Re: May HTML5 mandate interpretation of text/plain? from Incnis Mrsi on 2015-09-25 (www-international@w3.org from July to September 2015)

From: Incnis Mrsi <browser@superstructure.info>
Date: Sat, 26 Sep 2015 01:33:33 +0300
To: www-international@w3.org
Message-ID: <HTML5vsTextPlain.cmt1.browser@superstructure.info>

On 2015/09/25, Martin J. Dürst wrote:
> Even without the BOM, its is still fairly reliable. For some details, 
> please see http://www.sw.it.aoyama.ac.jp/2012/pub/IUC11-UTF-8.pdf.
Ironically, I (Incnis Mrsi) was _already_ aware about UTF-related probabilistic considerations, 
see https://en.wikipedia.org/w/index.php?title=UTF-8&diff=475553555&oldid=475547847
and https://en.wikipedia.org/wiki/Talk:UTF-8/Archive_3#Three-_and_four-byte_sequences
But these theoretical estimates have nothing to do with modus operandi 
of such modern browsers as Firefox 40, that try to read as UTF-8 
_any_ octet stream starting from «\357\273\277», 
even if it’s *obviously not* UTF-8.
See below for links to test cases.

> > browsers forget to check whether document type is HTML. 
> > Or, possibly, don’t care about Content-Type at all, 
> > that may open even broader entrance for glitches and exploits.
> I don't think that interpreting a text/plain document with a wrong 
> character encoding can lead to exploits, because text/plain content 
> isn't executed in any way.

First of all, my main concern is blatant disrespect to Content-Type *at all.* 
If we can’t trust browsers anymore in this respect, 
then virtually any document served by a httpd may become harmful.
Also, possibly there are “text/” subtypes more dangerous than “plain”. 

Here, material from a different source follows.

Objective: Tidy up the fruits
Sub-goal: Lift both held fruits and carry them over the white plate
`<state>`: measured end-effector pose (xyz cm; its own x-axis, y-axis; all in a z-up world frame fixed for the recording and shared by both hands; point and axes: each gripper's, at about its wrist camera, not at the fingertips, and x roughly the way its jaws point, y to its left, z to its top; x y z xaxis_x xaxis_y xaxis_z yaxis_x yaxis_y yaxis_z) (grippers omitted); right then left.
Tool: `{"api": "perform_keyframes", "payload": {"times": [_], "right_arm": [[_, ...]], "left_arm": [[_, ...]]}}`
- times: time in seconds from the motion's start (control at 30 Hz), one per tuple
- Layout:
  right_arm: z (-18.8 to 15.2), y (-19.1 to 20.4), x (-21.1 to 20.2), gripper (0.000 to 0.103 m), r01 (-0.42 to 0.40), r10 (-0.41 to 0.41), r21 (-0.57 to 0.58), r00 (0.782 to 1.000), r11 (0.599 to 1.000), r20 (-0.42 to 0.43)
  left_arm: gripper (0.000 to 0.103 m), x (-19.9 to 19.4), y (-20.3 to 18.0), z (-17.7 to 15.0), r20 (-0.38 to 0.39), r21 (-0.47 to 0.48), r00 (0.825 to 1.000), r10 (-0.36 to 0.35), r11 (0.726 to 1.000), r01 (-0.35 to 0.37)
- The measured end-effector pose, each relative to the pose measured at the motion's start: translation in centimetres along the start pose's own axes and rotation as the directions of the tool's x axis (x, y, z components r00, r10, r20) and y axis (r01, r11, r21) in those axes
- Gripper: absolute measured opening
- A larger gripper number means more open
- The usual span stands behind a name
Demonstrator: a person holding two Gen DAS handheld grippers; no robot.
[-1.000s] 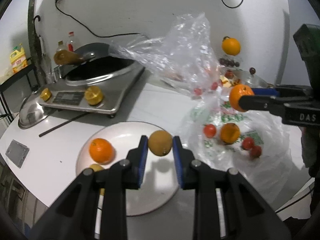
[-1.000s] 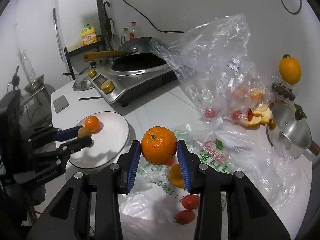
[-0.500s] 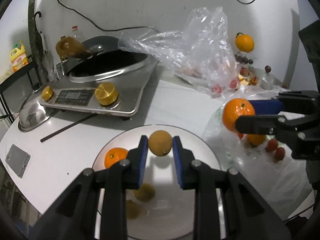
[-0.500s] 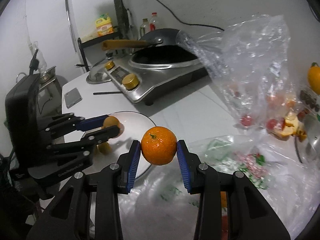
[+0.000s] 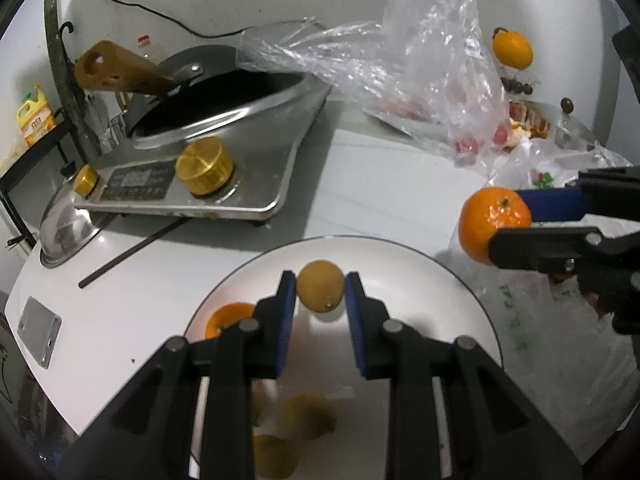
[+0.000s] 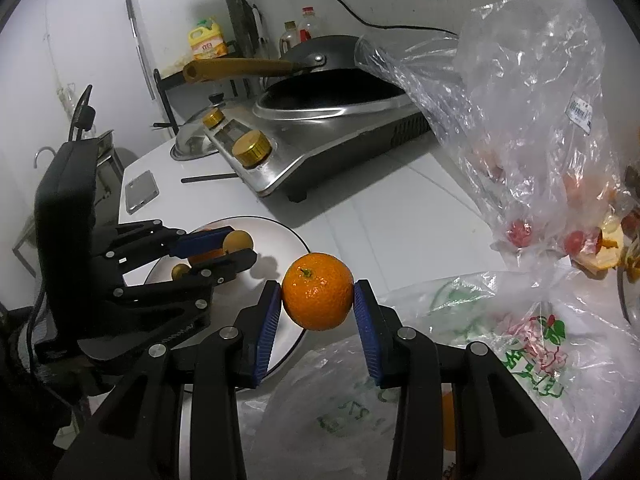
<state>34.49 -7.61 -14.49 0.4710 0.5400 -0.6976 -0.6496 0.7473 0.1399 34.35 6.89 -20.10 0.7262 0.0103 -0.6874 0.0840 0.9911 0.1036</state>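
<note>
While my left gripper (image 5: 320, 296) clamps a small yellow fruit (image 5: 320, 291) and my right gripper (image 6: 318, 306) an orange (image 6: 318, 296), releasing high over the plate (image 5: 448, 280) below risks roll-off

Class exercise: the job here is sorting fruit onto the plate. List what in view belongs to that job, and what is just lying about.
Part of the job:
- left gripper holding a small yellow-brown fruit
- right gripper holding an orange
- white plate
- orange on the plate

Lying about:
- stove
- wok
- phone
- metal lid
</note>
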Motion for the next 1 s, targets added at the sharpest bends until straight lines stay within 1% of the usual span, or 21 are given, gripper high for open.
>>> {"api": "perform_keyframes", "payload": {"times": [0.2,0.33,0.67,1.0], "right_arm": [[-0.2,-0.8,0.6,0.040,-0.007,0.007,0.015,1.000,1.000,-0.003],[-0.3,-1.0,0.8,0.040,-0.013,0.013,0.019,1.000,1.000,-0.004],[-0.4,-1.0,1.0,0.040,-0.013,0.013,0.020,1.000,1.000,-0.005],[-0.4,-1.1,0.8,0.040,0.005,-0.005,0.025,1.000,1.000,-0.003]], "left_arm": [[0.026,0.7,-0.4,0.0,-0.024,0.015,1.000,0.009,1.000,-0.009],[0.026,0.9,-0.6,0.1,-0.043,0.026,0.999,0.004,1.000,-0.002],[0.026,1.0,-1.5,-0.2,-0.074,0.048,0.996,-0.043,0.998,0.046],[0.026,1.0,-2.6,-0.6,-0.099,0.036,0.988,-0.117,0.992,0.121]]}}
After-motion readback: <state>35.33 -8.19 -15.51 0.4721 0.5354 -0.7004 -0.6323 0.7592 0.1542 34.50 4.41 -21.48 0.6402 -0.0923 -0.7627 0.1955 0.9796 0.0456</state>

Second, text/plain isn’t executed (right), but can lead to exploits anyway.
Imagine a content management system that allows 
multiple users to submit their content in text/plain, composes it in some way, 
and serves it also in text/plain.
Not necessarily a backwards UI since it can use frames (see below, again).
Suppose the webmaster fixed the codepage on something like Windows-1251
that inherently filters out such things as RTL marks, invisible non-joiners, and other
potentially glitchy content.

Then any user who can inject his/her line of text at the beginning of the text 
can just submit someting starting from “яю” and 
all the text becomes mojibake for users of popular browsers. 
Attention: not only the chunk submitted by this user. 
But entire text/plain document composed by this theorized CMS. 
If exploits are only things that grant shell access on the server, 
then it isn’t an exploit, sure ☺

> However, I think it would be good to have a better example text.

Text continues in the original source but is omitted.